In full and without alteration, output each record given here.

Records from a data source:
/---
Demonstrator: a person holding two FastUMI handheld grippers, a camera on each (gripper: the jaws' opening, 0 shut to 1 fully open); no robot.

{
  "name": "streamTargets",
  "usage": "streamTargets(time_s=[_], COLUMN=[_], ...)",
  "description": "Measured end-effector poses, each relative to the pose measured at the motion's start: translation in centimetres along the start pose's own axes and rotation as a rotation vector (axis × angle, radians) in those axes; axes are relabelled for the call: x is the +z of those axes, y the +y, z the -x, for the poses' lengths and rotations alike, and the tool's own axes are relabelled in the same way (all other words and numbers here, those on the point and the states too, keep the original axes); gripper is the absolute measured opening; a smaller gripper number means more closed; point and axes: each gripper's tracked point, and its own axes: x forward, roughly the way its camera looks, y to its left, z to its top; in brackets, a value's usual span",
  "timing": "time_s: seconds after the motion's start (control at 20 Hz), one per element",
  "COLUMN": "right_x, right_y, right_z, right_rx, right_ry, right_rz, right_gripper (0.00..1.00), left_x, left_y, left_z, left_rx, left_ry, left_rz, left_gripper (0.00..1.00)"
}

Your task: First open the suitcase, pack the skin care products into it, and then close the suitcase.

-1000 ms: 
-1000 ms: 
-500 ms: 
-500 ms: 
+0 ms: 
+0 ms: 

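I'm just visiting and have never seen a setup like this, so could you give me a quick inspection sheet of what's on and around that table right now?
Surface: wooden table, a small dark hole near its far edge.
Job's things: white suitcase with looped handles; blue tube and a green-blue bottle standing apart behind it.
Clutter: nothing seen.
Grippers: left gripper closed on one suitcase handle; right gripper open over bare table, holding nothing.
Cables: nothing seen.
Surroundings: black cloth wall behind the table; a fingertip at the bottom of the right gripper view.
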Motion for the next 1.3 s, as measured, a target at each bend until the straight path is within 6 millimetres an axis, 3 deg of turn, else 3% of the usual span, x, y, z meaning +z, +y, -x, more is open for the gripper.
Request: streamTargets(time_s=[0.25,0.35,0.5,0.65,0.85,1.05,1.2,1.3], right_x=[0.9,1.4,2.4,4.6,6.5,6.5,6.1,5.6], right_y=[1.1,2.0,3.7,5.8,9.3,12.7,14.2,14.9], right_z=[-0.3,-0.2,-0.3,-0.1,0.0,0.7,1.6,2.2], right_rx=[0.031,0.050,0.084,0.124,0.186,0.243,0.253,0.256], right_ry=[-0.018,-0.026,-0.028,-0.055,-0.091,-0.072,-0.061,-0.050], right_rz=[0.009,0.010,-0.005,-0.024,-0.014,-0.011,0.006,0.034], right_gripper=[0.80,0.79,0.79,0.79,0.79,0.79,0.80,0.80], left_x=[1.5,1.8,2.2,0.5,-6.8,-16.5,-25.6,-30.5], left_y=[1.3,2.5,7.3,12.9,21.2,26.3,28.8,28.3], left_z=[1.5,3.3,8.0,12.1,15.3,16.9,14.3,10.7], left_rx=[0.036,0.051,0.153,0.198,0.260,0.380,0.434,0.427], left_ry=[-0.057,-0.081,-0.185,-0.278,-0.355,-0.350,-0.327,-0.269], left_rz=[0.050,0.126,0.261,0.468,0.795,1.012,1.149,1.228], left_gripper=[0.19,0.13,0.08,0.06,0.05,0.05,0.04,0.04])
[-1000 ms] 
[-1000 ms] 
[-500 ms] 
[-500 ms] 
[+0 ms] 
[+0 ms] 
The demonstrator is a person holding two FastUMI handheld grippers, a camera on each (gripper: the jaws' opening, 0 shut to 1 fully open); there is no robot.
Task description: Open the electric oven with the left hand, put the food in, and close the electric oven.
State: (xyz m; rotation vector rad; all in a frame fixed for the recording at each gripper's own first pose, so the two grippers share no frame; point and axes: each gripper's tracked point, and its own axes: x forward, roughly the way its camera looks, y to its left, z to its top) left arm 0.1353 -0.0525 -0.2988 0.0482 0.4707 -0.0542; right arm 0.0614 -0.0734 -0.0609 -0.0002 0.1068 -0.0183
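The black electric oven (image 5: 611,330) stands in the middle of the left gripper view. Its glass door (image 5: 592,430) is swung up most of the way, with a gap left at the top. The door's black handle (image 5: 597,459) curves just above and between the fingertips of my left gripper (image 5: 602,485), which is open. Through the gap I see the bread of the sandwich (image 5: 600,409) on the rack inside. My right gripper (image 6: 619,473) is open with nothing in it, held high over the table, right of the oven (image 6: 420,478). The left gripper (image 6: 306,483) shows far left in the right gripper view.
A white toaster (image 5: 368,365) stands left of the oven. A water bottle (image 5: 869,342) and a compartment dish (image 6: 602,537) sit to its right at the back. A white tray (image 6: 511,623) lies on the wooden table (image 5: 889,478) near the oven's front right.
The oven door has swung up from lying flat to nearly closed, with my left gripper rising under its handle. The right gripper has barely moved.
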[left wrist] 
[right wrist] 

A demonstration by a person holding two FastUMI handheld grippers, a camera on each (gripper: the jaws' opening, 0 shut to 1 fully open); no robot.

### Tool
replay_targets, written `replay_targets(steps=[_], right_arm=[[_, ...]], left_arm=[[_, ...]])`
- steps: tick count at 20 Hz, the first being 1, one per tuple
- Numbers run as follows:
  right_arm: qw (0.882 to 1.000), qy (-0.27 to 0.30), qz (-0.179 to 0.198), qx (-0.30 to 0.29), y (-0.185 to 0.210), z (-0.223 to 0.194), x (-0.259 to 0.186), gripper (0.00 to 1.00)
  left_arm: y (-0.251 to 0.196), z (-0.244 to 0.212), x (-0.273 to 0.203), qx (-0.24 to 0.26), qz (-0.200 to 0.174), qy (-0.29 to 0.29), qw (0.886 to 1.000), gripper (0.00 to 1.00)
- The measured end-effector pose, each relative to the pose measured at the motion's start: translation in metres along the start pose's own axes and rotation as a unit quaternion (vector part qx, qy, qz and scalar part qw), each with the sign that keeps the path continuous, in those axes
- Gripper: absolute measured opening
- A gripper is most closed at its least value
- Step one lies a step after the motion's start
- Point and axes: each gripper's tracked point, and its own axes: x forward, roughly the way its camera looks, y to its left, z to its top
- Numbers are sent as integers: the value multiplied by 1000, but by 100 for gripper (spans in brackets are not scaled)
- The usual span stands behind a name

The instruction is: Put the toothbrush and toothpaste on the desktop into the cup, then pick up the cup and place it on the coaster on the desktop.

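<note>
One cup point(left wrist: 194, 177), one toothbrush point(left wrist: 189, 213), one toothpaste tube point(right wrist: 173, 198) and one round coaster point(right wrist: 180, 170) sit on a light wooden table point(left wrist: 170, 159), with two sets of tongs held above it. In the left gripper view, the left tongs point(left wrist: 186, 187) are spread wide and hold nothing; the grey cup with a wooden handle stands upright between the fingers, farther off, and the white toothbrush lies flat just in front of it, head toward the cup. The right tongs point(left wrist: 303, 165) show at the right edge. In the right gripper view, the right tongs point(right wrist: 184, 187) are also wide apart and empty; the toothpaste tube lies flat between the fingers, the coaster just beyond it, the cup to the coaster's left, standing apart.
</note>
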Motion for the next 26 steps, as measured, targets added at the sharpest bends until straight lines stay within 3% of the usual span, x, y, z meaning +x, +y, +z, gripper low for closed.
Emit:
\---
▶ **OUTPUT BELOW**:
Demonstrator: a person holding two FastUMI handheld grippers, a camera on each (gripper: the jaws' opening, 0 shut to 1 fully open); no robot.

{
  "name": "streamTargets",
  "usage": "streamTargets(time_s=[_], COLUMN=[_], ...)",
  "description": "Measured end-effector poses, each relative to the pose measured at the motion's start: translation in centimetres along the start pose's own axes and rotation as a rotation vector (axis × angle, radians) in those axes; axes are relabelled for the call: x is the +z of those axes, y the +y, z the -x, for the poses' lengths and rotations alike, and the tool's own axes are relabelled in the same way (all other words and numbers here, those on the point and the states too, keep the original axes); gripper is the absolute measured opening; a smaller gripper number means more closed; point and axes: each gripper's tracked point, and its own axes: x forward, roughly the way its camera looks, y to its left, z to its top; in brackets, a value's usual span",
  "timing": "time_s: seconds after the motion's start (control at 20 Hz), one per element",
  "COLUMN": "right_x, right_y, right_z, right_rx, right_ry, right_rz, right_gripper (0.00..1.00), left_x, left_y, left_z, left_rx, left_ry, left_rz, left_gripper (0.00..1.00)"
}

Your task: First open the suitcase, pack the skin care products into it, and then close the suitcase.

-1000 ms: 
-1000 ms: 
-500 ms: 
-500 ms: 
+0 ms: 
+0 ms: 

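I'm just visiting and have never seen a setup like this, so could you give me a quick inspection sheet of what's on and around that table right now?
Surface: wooden table, a small dark hole near its far edge.
Job's things: white suitcase with looped handles; blue tube and a green-blue bottle standing apart behind it.
Clutter: nothing seen.
Grippers: left gripper closed on one suitcase handle; right gripper open over bare table, holding nothing.
Cables: nothing seen.
Surroundings: black cloth wall behind the table; a fingertip at the bottom of the right gripper view.
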Motion for the next 1.3 s, as measured, a target at each bend until the straight path is within 6 millimetres an axis, 3 deg of turn, else 3% of the usual span, x, y, z meaning +z, +y, -x, more is open for the gripper.
Request: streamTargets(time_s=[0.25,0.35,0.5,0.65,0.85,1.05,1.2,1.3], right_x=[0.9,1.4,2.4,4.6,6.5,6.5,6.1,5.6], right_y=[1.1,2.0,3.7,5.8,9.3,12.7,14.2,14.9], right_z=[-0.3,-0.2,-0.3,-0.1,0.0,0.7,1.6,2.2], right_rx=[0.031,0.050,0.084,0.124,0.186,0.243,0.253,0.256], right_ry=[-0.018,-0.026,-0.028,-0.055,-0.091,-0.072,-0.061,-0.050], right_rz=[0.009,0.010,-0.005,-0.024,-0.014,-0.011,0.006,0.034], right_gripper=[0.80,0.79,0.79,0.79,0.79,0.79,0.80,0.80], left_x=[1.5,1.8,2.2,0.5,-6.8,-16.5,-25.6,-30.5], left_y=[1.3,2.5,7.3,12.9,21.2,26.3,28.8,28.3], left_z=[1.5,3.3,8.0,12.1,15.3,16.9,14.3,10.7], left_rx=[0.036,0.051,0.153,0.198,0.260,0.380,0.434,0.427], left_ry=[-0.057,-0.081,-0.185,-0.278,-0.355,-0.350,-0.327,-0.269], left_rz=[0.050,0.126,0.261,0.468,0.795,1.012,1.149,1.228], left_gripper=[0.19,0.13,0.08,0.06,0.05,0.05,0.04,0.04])
[-1000 ms] 
[-1000 ms] 
[-500 ms] 
[-500 ms] 
[+0 ms] 
[+0 ms] 
The demonstrator is a person holding two FastUMI handheld grippers, a camera on each (gripper: the jaws' opening, 0 shut to 1 fully open); there is no robot.
Task description: Open the electric oven with the left hand, put the food in, and close the electric oven.
State: (xyz m; rotation vector rad; all in a frame fixed for the recording at each gripper's own first pose, so the two grippers share no frame; point and axes: each gripper's tracked point, and its own axes: x forward, roughly the way its camera looks, y to its left, z to its top) left arm 0.1353 -0.0525 -0.2988 0.0482 0.4707 -0.0542; right arm 0.0614 -0.0734 -0.0609 -0.0002 0.1068 -0.0183
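The black electric oven (image 5: 611,330) stands in the middle of the left gripper view. Its glass door (image 5: 592,430) is swung up most of the way, with a gap left at the top. The door's black handle (image 5: 597,459) curves just above and between the fingertips of my left gripper (image 5: 602,485), which is open. Through the gap I see the bread of the sandwich (image 5: 600,409) on the rack inside. My right gripper (image 6: 619,473) is open with nothing in it, held high over the table, right of the oven (image 6: 420,478). The left gripper (image 6: 306,483) shows far left in the right gripper view.
A white toaster (image 5: 368,365) stands left of the oven. A water bottle (image 5: 869,342) and a compartment dish (image 6: 602,537) sit to its right at the back. A white tray (image 6: 511,623) lies on the wooden table (image 5: 889,478) near the oven's front right.
The oven door has swung up from lying flat to nearly closed, with my left gripper rising under its handle. The right gripper has barely moved.
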[left wrist] 
[right wrist] 

A demonstration by a person holding two FastUMI handheld grippers, a camera on each (gripper: the jaws' opening, 0 shut to 1 fully open); no robot.

### Tool
replay_targets, written `replay_targets(steps=[_], right_arm=[[_, ...]], left_arm=[[_, ...]])`
- steps: tick count at 20 Hz, the first being 1, one per tuple
- Numbers run as follows:
  right_arm: qw (0.882 to 1.000), qy (-0.27 to 0.30), qz (-0.179 to 0.198), qx (-0.30 to 0.29), y (-0.185 to 0.210), z (-0.223 to 0.194), x (-0.259 to 0.186), gripper (0.00 to 1.00)
  left_arm: y (-0.251 to 0.196), z (-0.244 to 0.212), x (-0.273 to 0.203), qx (-0.24 to 0.26), qz (-0.200 to 0.174), qy (-0.29 to 0.29), qw (0.886 to 1.000), gripper (0.00 to 1.00)
- The measured end-effector pose, each relative to the pose measured at the motion's start: translation in metres along the start pose's own axes and rotation as a unit quaternion (vector part qx, qy, qz and scalar part qw), each with the sign that keeps the path continuous, in those axes
- Gripper: absolute measured opening
- A gripper is most closed at its least value
- Step one lies a step after the motion's start
- Point and axes: each gripper's tracked point, and its own axes: x forward, roughly the way its camera looks, y to its left, z to its top
- Numbers are sent as integers: the value multiplied by 1000, but by 100 for gripper (spans in brackets are not scaled)
- The usual span stands behind a name

The instruction is: Put the toothbrush and toothpaste on the desktop into the cup, then pick up the cup and place it on the coaster on the desktop.

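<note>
One cup point(left wrist: 194, 177), one toothbrush point(left wrist: 189, 213), one toothpaste tube point(right wrist: 173, 198) and one round coaster point(right wrist: 180, 170) sit on a light wooden table point(left wrist: 170, 159), with two sets of tongs held above it. In the left gripper view, the left tongs point(left wrist: 186, 187) are spread wide and hold nothing; the grey cup with a wooden handle stands upright between the fingers, farther off, and the white toothbrush lies flat just in front of it, head toward the cup. The right tongs point(left wrist: 303, 165) show at the right edge. In the right gripper view, the right tongs point(right wrist: 184, 187) are also wide apart and empty; the toothpaste tube lies flat between the fingers, the coaster just beyond it, the cup to the coaster's left, standing apart.
</note>
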Motion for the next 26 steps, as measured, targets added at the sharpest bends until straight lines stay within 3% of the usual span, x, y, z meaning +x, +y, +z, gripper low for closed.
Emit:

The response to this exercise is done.